Your objective:
Every line of the data below is to be given again as it appears, with the images removed.

(Records from a data source)
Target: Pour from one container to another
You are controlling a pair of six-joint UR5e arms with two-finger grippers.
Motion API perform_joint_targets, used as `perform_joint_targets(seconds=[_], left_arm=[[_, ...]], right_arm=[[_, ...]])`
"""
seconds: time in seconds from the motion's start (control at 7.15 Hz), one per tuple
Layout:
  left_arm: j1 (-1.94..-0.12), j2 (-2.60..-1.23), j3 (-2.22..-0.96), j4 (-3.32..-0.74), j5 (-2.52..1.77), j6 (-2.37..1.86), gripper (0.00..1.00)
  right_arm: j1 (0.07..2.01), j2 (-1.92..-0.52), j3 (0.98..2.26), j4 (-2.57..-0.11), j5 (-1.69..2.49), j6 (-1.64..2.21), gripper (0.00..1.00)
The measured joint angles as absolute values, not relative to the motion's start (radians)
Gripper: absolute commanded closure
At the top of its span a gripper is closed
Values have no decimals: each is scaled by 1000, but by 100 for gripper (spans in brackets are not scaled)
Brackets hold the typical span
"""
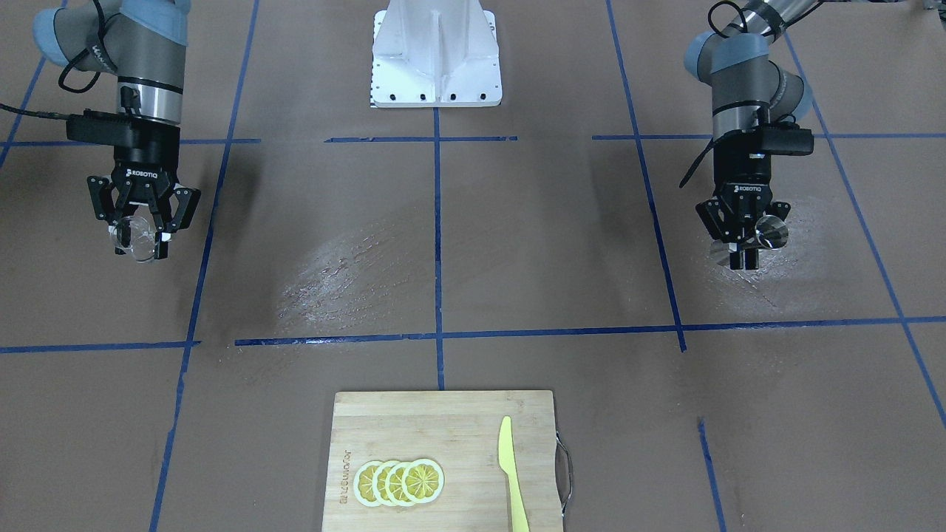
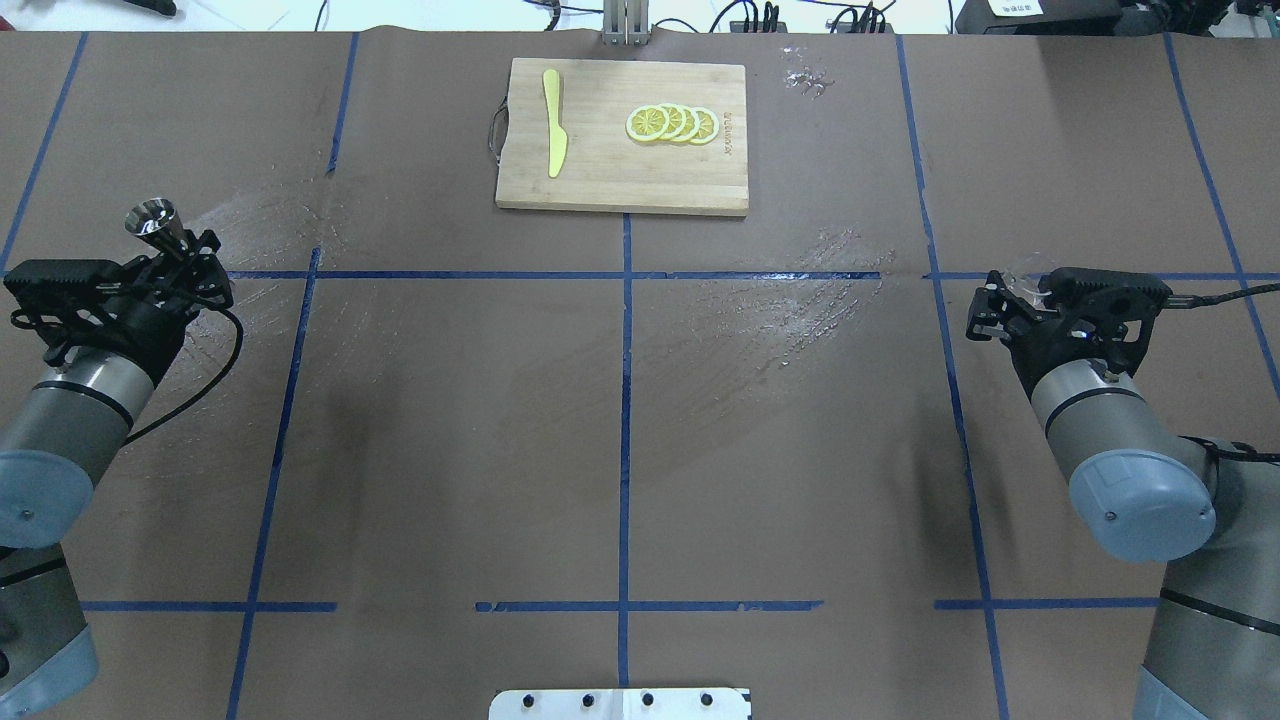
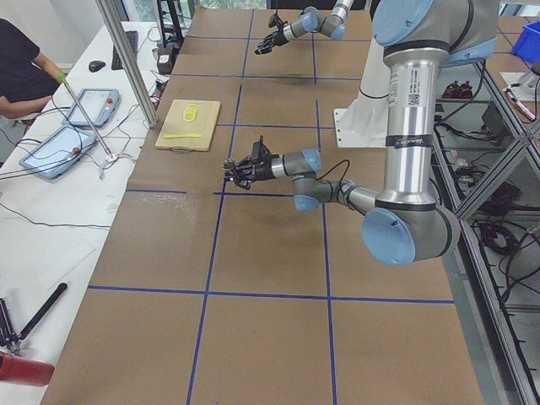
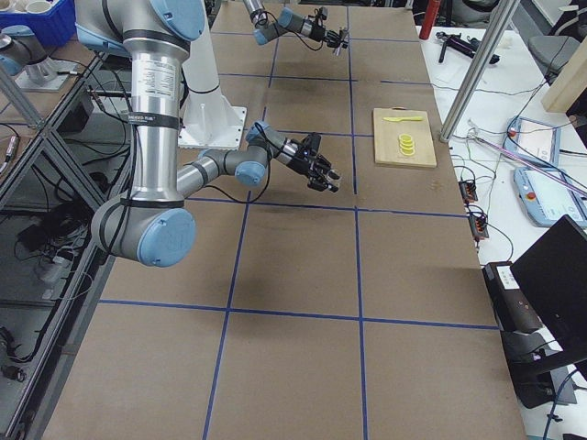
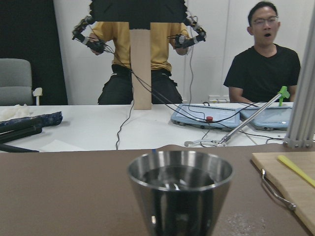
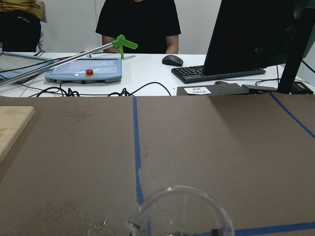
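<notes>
Worktop (image 2: 620, 450) wide, brown, taped in blue. Left tool (image 1: 746, 251) by the left edge, clenched around an upright steel cup (image 1: 773, 235). Right tool (image 1: 142, 251) by the right edge, gripping a clear glass cup (image 1: 133, 235). Both cups grasped but well apart; pouring apparently not yet begun.

Table cover (image 2: 450, 450): flat brown, gridded with blue tape lines (image 2: 625, 400), whitish smears in patches.
steel cup (image 5: 179, 191): mirror silver, dark reflections.
glass pitcher (image 6: 179, 214): colourless, clear.
left gripper (image 1: 745, 250), right gripper (image 1: 140, 240): black.
cutting board (image 2: 600, 170): pale tan, wood grain.
knife (image 2: 553, 135): yellow-green.
lemon slices (image 2: 672, 123): yellow, white rims.
base plate (image 1: 436, 59): white.
</notes>
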State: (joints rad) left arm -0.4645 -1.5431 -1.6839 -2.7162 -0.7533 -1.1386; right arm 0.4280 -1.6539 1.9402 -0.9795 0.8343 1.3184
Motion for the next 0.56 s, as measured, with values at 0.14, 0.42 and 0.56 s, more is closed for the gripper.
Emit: perform_joint_targets(seconds=[0.14, 0.42, 0.56], left_arm=[[-400, -1531, -1683, -2664, -678, -1230, 100], [-288, -1526, -1678, -2524, -546, -1370, 100], [-256, -1525, -1672, -2482, -495, -1404, 100]], right_arm=[[427, -1660, 1898, -916, 811, 1303, 100], [426, -1664, 1876, -882, 793, 1304, 100], [424, -1666, 1876, -879, 791, 1309, 100]])
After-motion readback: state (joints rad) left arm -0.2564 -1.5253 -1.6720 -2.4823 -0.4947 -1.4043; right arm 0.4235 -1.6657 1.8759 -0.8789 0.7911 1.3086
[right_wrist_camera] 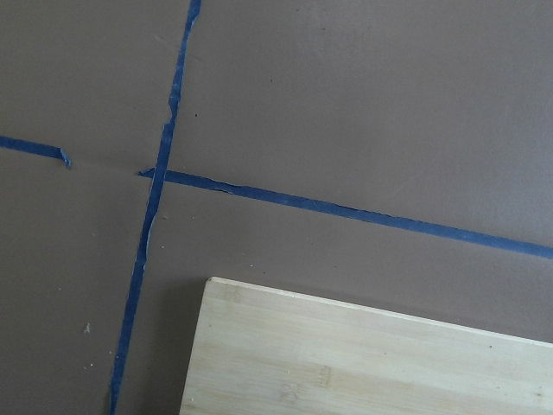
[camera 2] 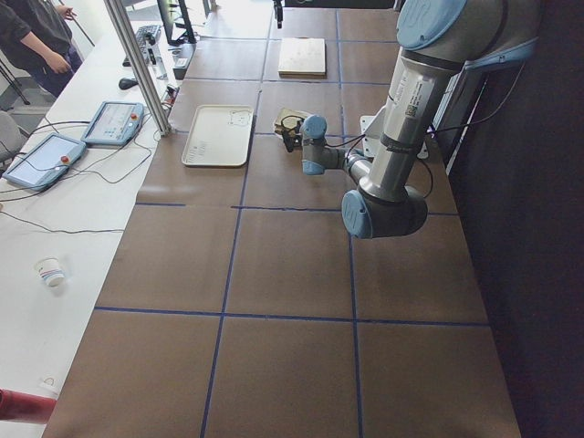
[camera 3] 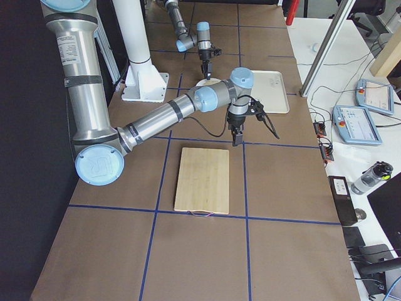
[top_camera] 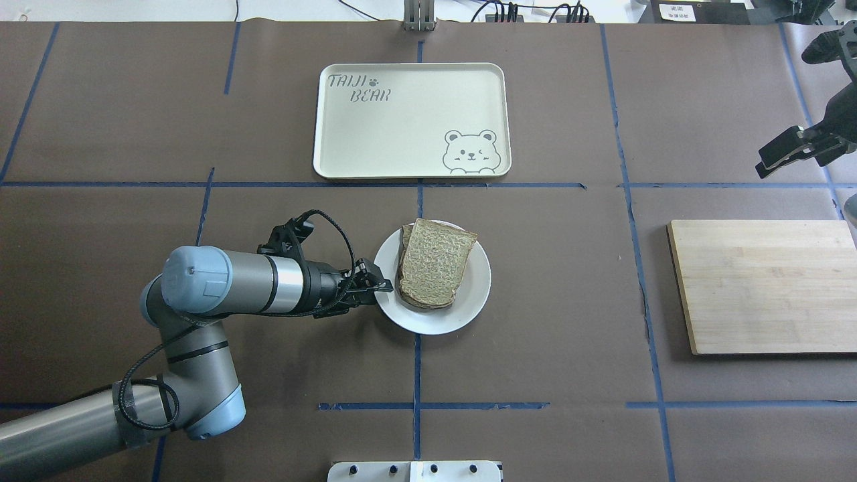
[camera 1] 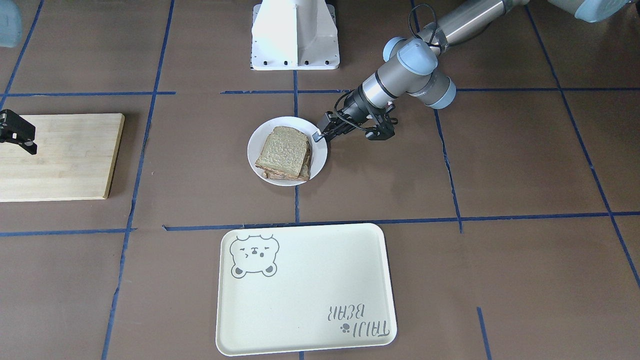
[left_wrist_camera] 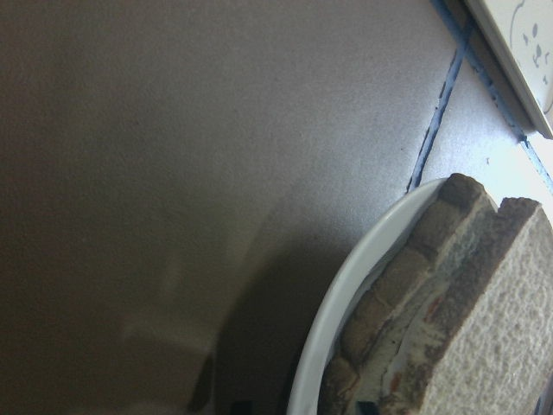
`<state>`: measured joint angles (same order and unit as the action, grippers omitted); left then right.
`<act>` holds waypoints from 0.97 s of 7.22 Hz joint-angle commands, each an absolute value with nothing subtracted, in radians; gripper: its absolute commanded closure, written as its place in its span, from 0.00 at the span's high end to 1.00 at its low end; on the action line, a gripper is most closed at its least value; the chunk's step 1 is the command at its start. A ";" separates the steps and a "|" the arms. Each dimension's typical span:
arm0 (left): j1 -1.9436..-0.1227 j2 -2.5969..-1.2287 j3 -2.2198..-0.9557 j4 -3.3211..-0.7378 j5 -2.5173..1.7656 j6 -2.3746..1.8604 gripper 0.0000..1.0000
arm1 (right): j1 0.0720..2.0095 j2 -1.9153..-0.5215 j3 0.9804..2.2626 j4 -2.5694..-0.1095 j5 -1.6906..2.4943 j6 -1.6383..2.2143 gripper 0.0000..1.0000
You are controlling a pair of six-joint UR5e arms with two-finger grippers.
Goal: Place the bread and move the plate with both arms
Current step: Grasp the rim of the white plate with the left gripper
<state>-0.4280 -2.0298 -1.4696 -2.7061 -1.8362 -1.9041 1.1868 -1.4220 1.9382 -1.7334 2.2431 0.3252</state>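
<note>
The bread [top_camera: 435,261] lies on top of a darker slice on the white plate [top_camera: 472,298], in the middle of the table. The front view shows the same stack [camera 1: 282,148] on the plate [camera 1: 320,160]. My left gripper [top_camera: 383,286] lies low at the plate's left rim, its jaws closed over the edge; it also shows in the front view [camera 1: 320,134]. The left wrist view shows the rim [left_wrist_camera: 346,303] and the layered slices [left_wrist_camera: 510,320] close up. My right gripper [top_camera: 776,157] is open and empty, in the air beyond the far corner of the cutting board.
A cream tray with a bear drawing [top_camera: 402,127] lies beyond the plate. A wooden cutting board [top_camera: 763,284] lies to the right, also in the right wrist view [right_wrist_camera: 363,363]. The white pedestal base [camera 1: 295,35] stands on the robot's side.
</note>
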 commanded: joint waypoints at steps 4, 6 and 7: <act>-0.423 -2.062 -1.424 -2.711 -1.838 -1.904 0.36 | 1.196 -1.422 1.934 -1.733 2.244 0.325 1.00; -0.425 -2.059 -1.434 -2.714 -1.839 -1.905 0.07 | 1.200 -1.422 1.934 -1.733 2.252 0.324 1.00; -0.426 -2.060 -1.448 -2.714 -1.841 -1.905 0.04 | 1.201 -1.422 1.934 -1.733 2.253 0.324 1.00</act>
<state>-0.4252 -2.0605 -1.4363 -2.7128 -1.8394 -1.9047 1.1992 -1.4220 1.9343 -1.7334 2.2500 0.3242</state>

Result for this task:
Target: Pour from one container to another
You are controlling a pair of six-joint UR5e arms with two-finger grippers.
Motion API perform_joint_targets, used as `perform_joint_targets(seconds=[_], left_arm=[[_, ...]], right_arm=[[_, ...]])`
"""
seconds: time in seconds from the motion's start (control at 7.15 Hz), one per tuple
Layout:
  left_arm: j1 (-1.94..-0.12), j2 (-2.60..-1.23), j3 (-2.22..-0.96), j4 (-3.32..-0.74), j5 (-2.52..1.77), j6 (-2.37..1.86), gripper (0.00..1.00)
  right_arm: j1 (0.07..2.01), j2 (-1.92..-0.52), j3 (0.98..2.26), j4 (-2.57..-0.11), j5 (-1.69..2.49), j6 (-1.64..2.21), gripper (0.00..1.00)
The measured joint angles as absolute values, not relative to the motion's start (radians)
Gripper: absolute commanded closure
At the top of its span a gripper is closed
Values have no decimals: each is scaled by 1000, but by 100 for gripper (spans in brackets are not scaled)
Brackets hold the typical span
"""
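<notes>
Worktop (image 2: 620, 450) wide, brown, taped in blue. Left tool (image 1: 746, 251) by the left edge, clenched around an upright steel cup (image 1: 773, 235). Right tool (image 1: 142, 251) by the right edge, gripping a clear glass cup (image 1: 133, 235). Both cups grasped but well apart; pouring apparently not yet begun.

Table cover (image 2: 450, 450): flat brown, gridded with blue tape lines (image 2: 625, 400), whitish smears in patches.
steel cup (image 5: 179, 191): mirror silver, dark reflections.
glass pitcher (image 6: 179, 214): colourless, clear.
left gripper (image 1: 745, 250), right gripper (image 1: 140, 240): black.
cutting board (image 2: 600, 170): pale tan, wood grain.
knife (image 2: 553, 135): yellow-green.
lemon slices (image 2: 672, 123): yellow, white rims.
base plate (image 1: 436, 59): white.
</notes>
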State: (joints rad) left arm -0.4645 -1.5431 -1.6839 -2.7162 -0.7533 -1.1386; right arm 0.4280 -1.6539 1.9402 -0.9795 0.8343 1.3184
Motion for the next 0.56 s, as measured, with values at 0.14, 0.42 and 0.56 s, more is closed for the gripper.
Emit: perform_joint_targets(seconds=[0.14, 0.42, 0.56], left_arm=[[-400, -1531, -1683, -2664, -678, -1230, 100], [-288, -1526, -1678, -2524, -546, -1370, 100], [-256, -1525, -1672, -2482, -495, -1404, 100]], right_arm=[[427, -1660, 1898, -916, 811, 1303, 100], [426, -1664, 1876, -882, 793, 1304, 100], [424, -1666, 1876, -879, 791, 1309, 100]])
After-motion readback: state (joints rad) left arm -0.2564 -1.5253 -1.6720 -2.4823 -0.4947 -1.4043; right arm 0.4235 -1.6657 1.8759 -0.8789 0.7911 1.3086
[right_wrist_camera] 
[camera 2] 
[camera 3] 
[top_camera] 
[camera 1] 
[left_wrist_camera] 
`<state>`: measured joint angles (same order and unit as the action, grippers omitted); left then right.
`<act>` holds waypoints from 0.97 s of 7.22 Hz joint-angle commands, each an absolute value with nothing subtracted, in radians; gripper: its absolute commanded closure, written as its place in its span, from 0.00 at the span's high end to 1.00 at its low end; on the action line, a gripper is most closed at its least value; the chunk's step 1 is the command at its start. A ";" separates the steps and a "|" the arms. Each dimension's typical span:
arm0 (left): j1 -1.9436..-0.1227 j2 -2.5969..-1.2287 j3 -2.2198..-0.9557 j4 -3.3211..-0.7378 j5 -2.5173..1.7656 j6 -2.3746..1.8604 gripper 0.0000..1.0000
arm1 (right): j1 0.0720..2.0095 j2 -1.9153..-0.5215 j3 0.9804..2.2626 j4 -2.5694..-0.1095 j5 -1.6906..2.4943 j6 -1.6383..2.2143 gripper 0.0000..1.0000
You are controlling a pair of six-joint UR5e arms with two-finger grippers.
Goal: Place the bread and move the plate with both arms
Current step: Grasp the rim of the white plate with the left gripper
<state>-0.4280 -2.0298 -1.4696 -2.7061 -1.8362 -1.9041 1.1868 -1.4220 1.9382 -1.7334 2.2431 0.3252</state>
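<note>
The bread [top_camera: 435,261] lies on top of a darker slice on the white plate [top_camera: 472,298], in the middle of the table. The front view shows the same stack [camera 1: 282,148] on the plate [camera 1: 320,160]. My left gripper [top_camera: 383,286] lies low at the plate's left rim, its jaws closed over the edge; it also shows in the front view [camera 1: 320,134]. The left wrist view shows the rim [left_wrist_camera: 346,303] and the layered slices [left_wrist_camera: 510,320] close up. My right gripper [top_camera: 776,157] is open and empty, in the air beyond the far corner of the cutting board.
A cream tray with a bear drawing [top_camera: 402,127] lies beyond the plate. A wooden cutting board [top_camera: 763,284] lies to the right, also in the right wrist view [right_wrist_camera: 363,363]. The white pedestal base [camera 1: 295,35] stands on the robot's side.
</note>
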 commanded: joint waypoints at steps 4, 6 and 7: <act>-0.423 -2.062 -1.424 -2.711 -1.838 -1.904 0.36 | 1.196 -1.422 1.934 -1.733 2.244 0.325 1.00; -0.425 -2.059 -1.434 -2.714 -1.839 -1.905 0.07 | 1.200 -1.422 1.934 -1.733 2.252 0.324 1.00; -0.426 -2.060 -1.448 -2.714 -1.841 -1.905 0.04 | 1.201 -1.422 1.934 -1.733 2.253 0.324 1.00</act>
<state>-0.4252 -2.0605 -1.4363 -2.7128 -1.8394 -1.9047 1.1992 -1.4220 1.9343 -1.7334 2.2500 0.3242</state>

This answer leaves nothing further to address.